L’entretien à prévoir
Un système solaire combiné demande peu, mais demande quand même. Le fluide caloporteur (l’antigel) se vérifie et se remplace périodiquement, car il perd de ses propriétés avec le temps ; on contrôle aussi la pression du circuit et l’état de l’isolation du ballon. Prévoyez une inspection par un professionnel tous les deux ans environ. Les capteurs, eux, se nettoient rarement : la pluie fait l’essentiel du travail.
Pour qui ça vaut le coup
Le solaire combiné se justifie surtout dans une maison bien exposée, dans une région correctement ensoleillée, et déjà équipée d’un chauffage à eau (radiateurs ou plancher chauffant) sur lequel il vient se greffer. Sur du chauffage électrique direct, l’intérêt est plus limité.

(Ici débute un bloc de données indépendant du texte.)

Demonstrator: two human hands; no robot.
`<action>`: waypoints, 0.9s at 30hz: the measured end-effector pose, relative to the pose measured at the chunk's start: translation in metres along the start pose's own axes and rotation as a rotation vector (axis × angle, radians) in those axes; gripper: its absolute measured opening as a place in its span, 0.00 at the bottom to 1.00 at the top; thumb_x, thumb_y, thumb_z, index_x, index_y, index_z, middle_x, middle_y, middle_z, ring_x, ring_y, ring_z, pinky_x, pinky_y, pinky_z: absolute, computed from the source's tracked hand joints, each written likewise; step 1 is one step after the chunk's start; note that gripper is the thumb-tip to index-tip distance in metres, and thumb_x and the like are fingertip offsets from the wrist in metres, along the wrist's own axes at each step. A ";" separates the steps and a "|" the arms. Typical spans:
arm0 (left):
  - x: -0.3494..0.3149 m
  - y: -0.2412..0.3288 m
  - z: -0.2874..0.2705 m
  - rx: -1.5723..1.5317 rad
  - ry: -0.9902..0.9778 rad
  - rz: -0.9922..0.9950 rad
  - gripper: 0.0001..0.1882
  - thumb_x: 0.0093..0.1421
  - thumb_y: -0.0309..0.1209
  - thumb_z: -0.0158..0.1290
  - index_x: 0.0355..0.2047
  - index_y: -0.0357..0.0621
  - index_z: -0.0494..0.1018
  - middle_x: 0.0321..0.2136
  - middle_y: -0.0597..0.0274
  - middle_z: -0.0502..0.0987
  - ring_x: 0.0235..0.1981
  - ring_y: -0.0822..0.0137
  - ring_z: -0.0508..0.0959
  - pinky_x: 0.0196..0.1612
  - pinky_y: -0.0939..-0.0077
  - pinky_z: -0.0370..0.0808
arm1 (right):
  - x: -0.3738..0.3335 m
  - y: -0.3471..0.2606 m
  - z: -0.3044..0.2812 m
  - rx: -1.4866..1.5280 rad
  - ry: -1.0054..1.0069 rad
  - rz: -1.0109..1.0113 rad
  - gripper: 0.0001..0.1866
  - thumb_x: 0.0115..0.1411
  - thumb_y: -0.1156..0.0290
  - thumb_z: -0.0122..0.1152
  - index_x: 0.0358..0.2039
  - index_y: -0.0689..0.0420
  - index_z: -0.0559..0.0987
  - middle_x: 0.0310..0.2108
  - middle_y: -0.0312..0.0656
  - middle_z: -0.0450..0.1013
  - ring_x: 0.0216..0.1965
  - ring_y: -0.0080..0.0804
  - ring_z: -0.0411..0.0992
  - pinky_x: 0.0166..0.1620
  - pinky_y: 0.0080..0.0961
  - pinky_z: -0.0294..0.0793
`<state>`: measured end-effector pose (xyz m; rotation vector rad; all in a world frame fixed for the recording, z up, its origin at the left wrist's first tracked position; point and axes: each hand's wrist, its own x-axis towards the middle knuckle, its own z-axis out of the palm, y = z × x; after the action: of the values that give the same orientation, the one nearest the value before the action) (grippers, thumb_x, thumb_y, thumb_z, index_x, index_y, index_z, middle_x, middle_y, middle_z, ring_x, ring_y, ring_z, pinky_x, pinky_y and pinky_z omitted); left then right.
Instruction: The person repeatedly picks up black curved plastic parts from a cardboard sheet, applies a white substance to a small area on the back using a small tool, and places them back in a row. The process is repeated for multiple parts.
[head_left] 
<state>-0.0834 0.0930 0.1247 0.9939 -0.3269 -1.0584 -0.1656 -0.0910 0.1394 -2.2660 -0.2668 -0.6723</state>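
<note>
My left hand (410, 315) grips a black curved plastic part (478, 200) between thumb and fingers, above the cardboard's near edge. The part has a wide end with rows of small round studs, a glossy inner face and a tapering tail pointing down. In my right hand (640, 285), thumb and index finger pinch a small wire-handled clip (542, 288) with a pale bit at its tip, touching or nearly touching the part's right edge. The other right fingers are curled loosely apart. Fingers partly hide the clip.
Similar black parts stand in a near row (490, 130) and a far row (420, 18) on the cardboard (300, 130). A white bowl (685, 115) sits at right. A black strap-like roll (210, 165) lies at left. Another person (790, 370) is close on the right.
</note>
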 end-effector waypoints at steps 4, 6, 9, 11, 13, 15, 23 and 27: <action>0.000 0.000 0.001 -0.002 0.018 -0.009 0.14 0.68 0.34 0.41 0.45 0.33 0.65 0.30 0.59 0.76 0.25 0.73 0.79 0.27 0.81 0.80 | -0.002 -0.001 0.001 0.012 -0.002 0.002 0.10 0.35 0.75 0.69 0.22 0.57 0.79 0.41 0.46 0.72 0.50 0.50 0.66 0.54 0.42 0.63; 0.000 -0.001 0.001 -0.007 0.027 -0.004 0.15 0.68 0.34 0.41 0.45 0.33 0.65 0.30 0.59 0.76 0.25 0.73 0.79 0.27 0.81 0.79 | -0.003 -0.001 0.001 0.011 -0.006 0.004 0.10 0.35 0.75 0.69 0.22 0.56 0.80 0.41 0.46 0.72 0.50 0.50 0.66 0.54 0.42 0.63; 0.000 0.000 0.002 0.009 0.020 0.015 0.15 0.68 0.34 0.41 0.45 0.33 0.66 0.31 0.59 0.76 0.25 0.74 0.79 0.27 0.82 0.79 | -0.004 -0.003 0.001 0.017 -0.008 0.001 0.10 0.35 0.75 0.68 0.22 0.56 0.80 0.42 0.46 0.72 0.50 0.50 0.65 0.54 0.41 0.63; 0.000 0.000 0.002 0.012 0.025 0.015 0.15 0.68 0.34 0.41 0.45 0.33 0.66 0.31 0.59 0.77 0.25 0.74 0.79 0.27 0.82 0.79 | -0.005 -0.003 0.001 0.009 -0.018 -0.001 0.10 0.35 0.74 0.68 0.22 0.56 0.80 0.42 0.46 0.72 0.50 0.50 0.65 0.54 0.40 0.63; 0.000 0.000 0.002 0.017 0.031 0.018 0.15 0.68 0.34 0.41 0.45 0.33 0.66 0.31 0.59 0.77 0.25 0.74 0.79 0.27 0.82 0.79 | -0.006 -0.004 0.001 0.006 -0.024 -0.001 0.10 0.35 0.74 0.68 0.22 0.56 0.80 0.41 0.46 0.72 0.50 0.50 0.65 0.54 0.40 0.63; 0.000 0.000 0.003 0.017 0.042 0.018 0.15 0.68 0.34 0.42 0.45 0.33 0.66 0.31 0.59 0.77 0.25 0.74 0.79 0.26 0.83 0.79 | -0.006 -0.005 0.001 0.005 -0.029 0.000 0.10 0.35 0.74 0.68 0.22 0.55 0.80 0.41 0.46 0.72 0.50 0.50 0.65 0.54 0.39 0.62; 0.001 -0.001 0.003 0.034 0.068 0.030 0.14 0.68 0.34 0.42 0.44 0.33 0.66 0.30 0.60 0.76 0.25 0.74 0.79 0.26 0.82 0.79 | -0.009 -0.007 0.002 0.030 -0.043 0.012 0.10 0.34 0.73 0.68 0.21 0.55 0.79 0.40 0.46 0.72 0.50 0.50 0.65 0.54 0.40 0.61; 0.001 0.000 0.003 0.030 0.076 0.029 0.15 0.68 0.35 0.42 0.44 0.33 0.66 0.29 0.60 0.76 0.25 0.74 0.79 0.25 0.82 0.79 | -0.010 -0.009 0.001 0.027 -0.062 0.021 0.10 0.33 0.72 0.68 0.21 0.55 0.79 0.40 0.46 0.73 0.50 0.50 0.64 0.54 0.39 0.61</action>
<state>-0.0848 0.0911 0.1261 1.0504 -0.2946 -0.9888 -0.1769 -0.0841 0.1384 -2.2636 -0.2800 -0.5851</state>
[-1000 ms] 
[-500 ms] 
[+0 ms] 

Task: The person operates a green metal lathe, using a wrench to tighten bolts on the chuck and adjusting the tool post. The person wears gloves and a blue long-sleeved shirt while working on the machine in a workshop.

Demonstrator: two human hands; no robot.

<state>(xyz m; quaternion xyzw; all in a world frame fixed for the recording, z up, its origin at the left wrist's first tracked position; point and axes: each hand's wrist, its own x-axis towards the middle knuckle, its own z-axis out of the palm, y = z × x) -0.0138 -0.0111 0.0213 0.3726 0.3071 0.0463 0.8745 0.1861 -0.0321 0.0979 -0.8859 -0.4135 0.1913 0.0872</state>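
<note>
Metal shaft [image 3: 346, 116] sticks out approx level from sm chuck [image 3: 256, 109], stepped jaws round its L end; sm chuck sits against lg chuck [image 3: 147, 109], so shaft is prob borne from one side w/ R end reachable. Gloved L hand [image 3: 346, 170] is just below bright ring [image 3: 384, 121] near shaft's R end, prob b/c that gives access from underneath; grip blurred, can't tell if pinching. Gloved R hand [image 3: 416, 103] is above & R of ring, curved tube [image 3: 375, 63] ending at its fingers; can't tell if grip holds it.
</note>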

Et comme pour tout projet de chauffage, le réflexe d’artisan vaut ici aussi : un logement mal isolé ne tire jamais le bénéfice promis, quelle que soit la source d’énergie. Si l’isolation laisse à désirer, c’est par elle qu’on commence — produire de la chaleur, fût-elle gratuite, pour la perdre par les combles n’a jamais rentabilisé une installation.
Pour le reste, faites passer deux ou trois installateurs RGE, comparez des devis détaillés — dimensionnement des capteurs et du ballon, étanchéité de la toiture, mise en service — et méfiez-vous autant du taux de couverture annoncé trop beau que du prix le moins-disant.